Foster’s desk, by contrast with this warm (if slightly off-center) decorating style, held a severe-looking Bible. Small print. Going blind while reading the Good Book was evidently a plus in getting past Peter at the pearly gates, who probably was armed with an AK-47 and mortars for those pesky gate-stormers. The Bible was all she permitted herself; apparently even Precious Moments religious knick-knacks were vanities.
“Morning, Michael, or is it still night for you? I get confused.” Adam was standing in front of a lectern by the door, a pen in one hand as he carefully noted down facts on a new arrival. He paused and glanced at me over the top of his ridiculous Lennon glasses, brown eyes bright with curiosity. “Morning, I see. You look like you haven’t slept yet.”
“Yeah, you look just great too, Adam. When’s the last time you got a little sun, eh?” I leaned one arm over the lectern, more for the support than for the effect. He finished the entry in his precise, flowing script and capped the pen. The question seemed to amuse him all out of proportion to the feeble wit behind it.
“I don’t know. What year is this?” he asked, then wheeled his cart over to the rows of silver drawers. I automatically moved to help him, but he lifted the corpse and slid it into the drawer without needing my none-too-legendary strength. Foster, who was viciously slamming files one by one into stainless steel slots, didn’t even bother to volunteer. She sent me a hot acidic look when Adam wasn’t watching her, then bent to her mindless job as if it took all of her concentration. Adam shut the door on his new charge and followed me back into the little cubicle that served him for an office. He acted just as if Foster didn’t exist, evidently a truce they’d defined over these last few unpleasant months.
“Coffee,” I sighed worshipfully, and helped myself to the pot brewing on the single-burner machine in the corner. The smell helped to cut the reek of death and ammonia. When I offered some to Adam, he refused with a polite gesture. While I sipped it, Adam took the crystal ball and rolled it nimbly over the backs of his fingers. It dipped and bobbed like a yo-yo on a string. When Adam noticed me staring, he made a dramatic flourish and slowly turned his hand over. The ball was gone.
“I’m breathless,” I said in a bored tone. Actually, I did think it was pretty neat. He smiled and palmed the crystal out of the air, then replaced it on the stand.
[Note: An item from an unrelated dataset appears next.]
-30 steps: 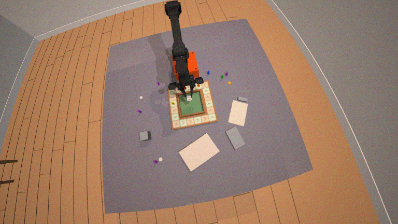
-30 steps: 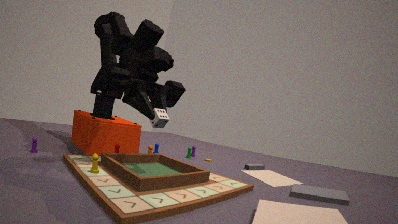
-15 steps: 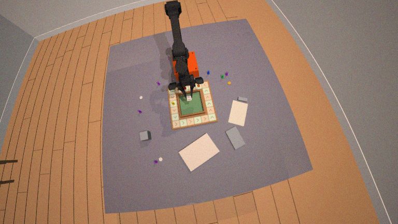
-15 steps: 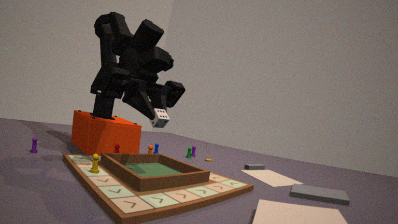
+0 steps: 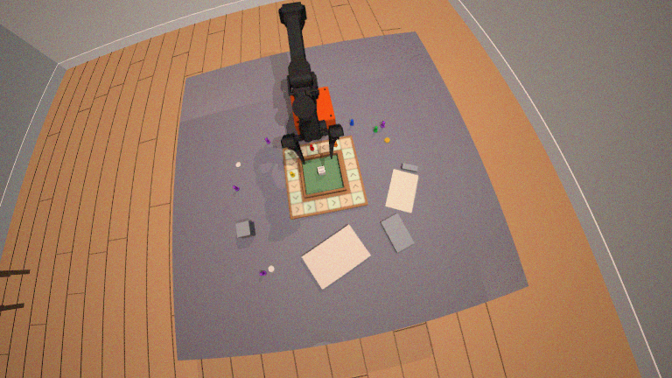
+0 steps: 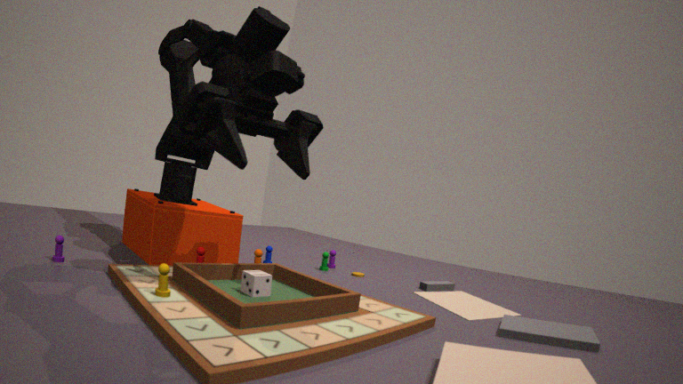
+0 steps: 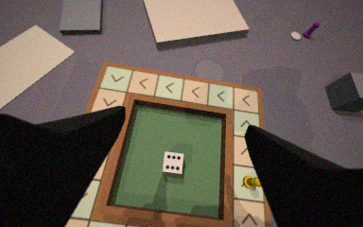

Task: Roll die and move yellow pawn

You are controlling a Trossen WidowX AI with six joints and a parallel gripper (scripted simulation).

“Finger exercises. Well, you didn’t jog all the way down here to watch me do magic tricks, Michael. What do you want?”
“Maybe I just craved the pleasure of your company.” I took a long sip of the coffee and made an automatic face of pain. “You know, you’re never going to get that Folgers commercial unless you learn how to make this shit right.”
Adam leaned back in his chair and tilted his head back against the cushions. There was something unnerving in the way he watched people, as he was watching me now. I’d seem him do it to others, principally Foster, so I knew it wasn’t anything personal, but my nerves prickled all along my spine anyway. It’s just exhaustion, I told myself. It couldn’t possibly have been what I thought—that his eyes were, just for a brief instant, strange. Impatient. The eyes of a stranger.
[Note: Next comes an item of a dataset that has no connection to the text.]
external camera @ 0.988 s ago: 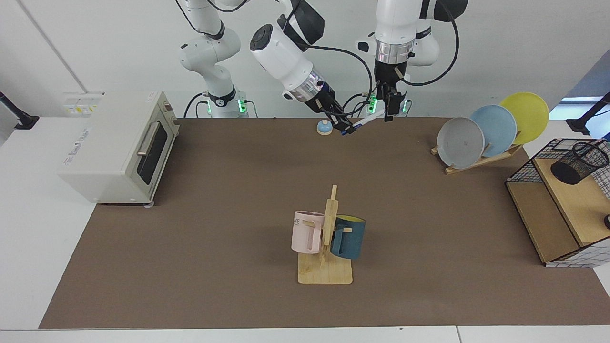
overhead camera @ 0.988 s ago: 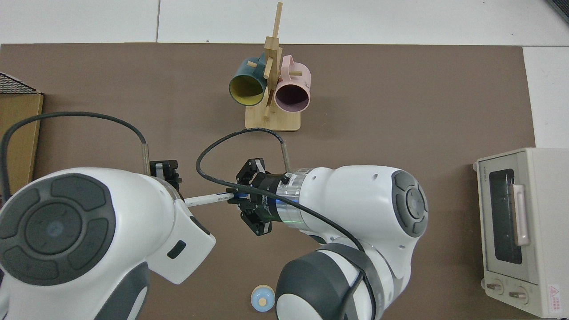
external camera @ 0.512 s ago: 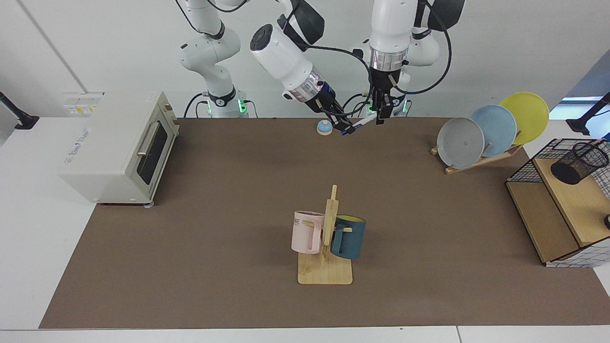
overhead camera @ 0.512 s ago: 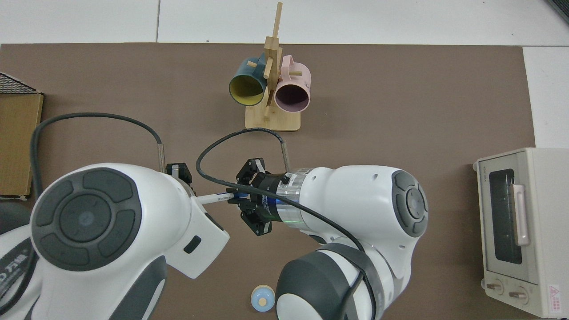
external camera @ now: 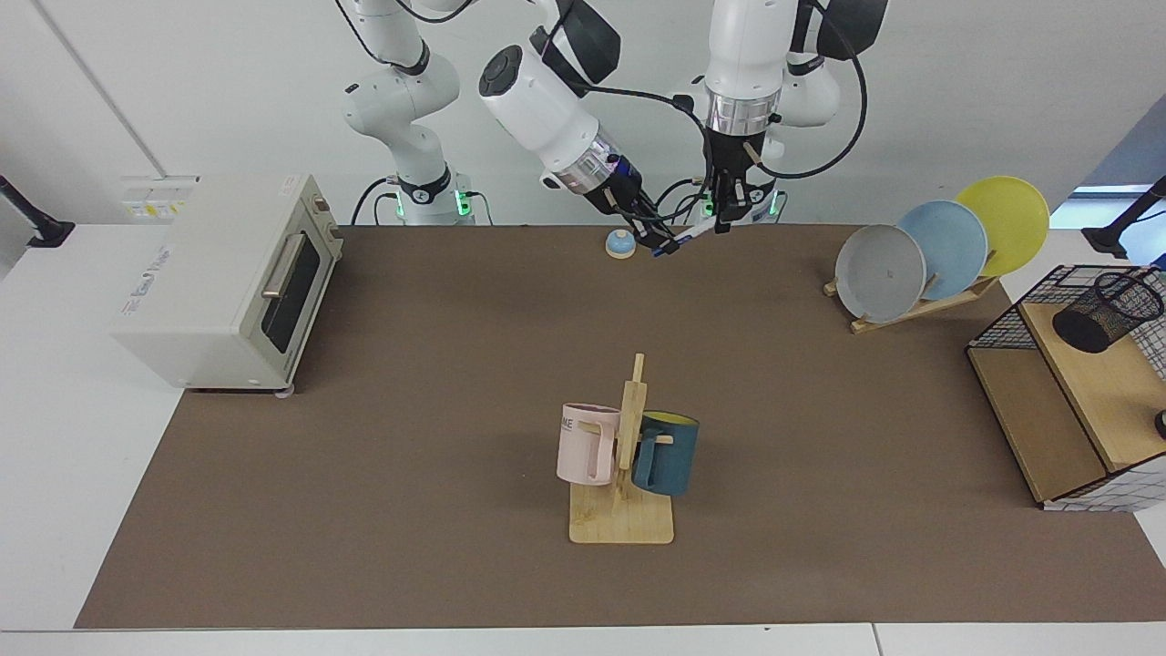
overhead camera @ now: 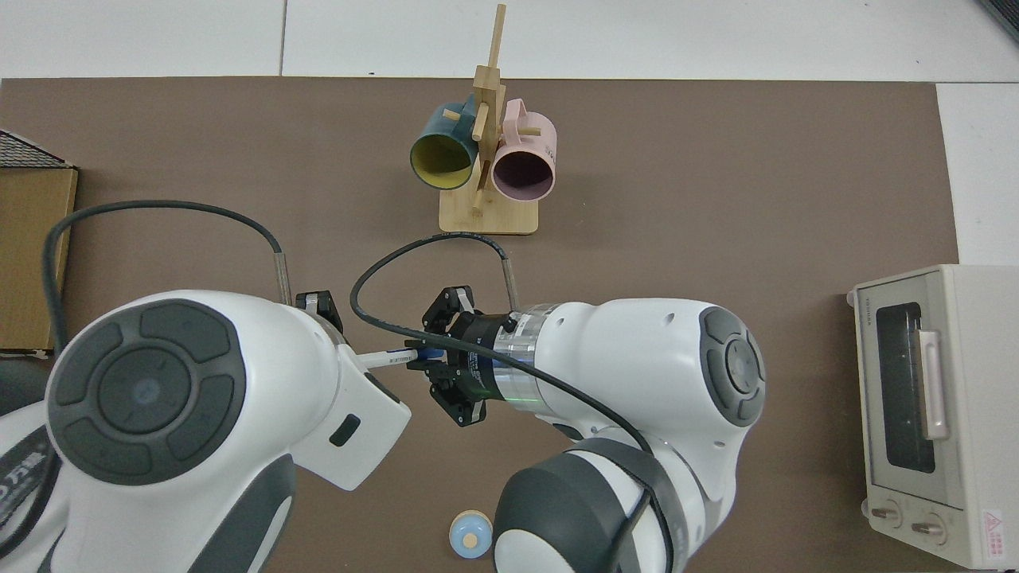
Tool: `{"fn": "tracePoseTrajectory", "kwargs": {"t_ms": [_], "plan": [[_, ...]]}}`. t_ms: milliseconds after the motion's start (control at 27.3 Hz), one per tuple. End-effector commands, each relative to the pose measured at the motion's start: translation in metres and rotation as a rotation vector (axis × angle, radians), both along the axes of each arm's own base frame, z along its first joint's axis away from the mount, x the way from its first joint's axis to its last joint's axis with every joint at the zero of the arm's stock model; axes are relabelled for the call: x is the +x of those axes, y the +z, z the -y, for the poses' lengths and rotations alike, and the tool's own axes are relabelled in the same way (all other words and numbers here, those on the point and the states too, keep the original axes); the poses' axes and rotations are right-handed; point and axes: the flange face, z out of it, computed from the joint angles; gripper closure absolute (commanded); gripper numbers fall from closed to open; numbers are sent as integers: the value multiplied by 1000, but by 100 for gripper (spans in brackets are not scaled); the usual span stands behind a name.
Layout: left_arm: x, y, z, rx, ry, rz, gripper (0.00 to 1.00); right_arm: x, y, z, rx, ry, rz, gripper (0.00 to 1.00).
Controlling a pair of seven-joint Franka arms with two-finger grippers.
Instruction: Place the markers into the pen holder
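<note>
Brown matting covers your table, and the mug rack (external camera: pixel 622 492) standing near its front edge serves as the landmark. Off to the side of the rack, at the end of the mat, the pen holder (external camera: pixel 1106 311) sits tilted on the wooden shelf of a wire basket (external camera: pixel 1066 392), well apart from both arms.

Far behind the rack, near the back edge of the mat, the marker (external camera: pixel 685 237) hangs in the air between the two grippers. Its long axis runs roughly level from one gripper to the other, slightly tilted in the facing view. The right gripper (external camera: pixel 658 239) pinches the blue-capped end. The left gripper (external camera: pixel 726 217) points straight down at the white end; in the top view the arm's bulk covers its fingers, so you cannot tell whether they are closed on the barrel or only straddle it.

This reads as a handover. The left arm is the nearer one to the pen holder, so the carry should fall to it once its grip is sure.

A small blue bell (external camera: pixel 620 243) rests on the mat just beside the grippers.
</note>
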Motion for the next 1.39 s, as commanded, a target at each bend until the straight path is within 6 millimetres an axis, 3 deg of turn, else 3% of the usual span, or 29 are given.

“Michael, I don’t mean to rush you, but the sooner you get to your point, the sooner you can get back to a warm bed and a warmer woman,” Adam prodded. I grinned a little guiltily, thinking about Maggie, and he smiled in turn. “I have a very accurate sense of smell. I don’t think you douse yourself in Poison on a regular basis.”
“I’m surprised you didn’t just say I smelled like sex, you asshole,” I said. His smile widened.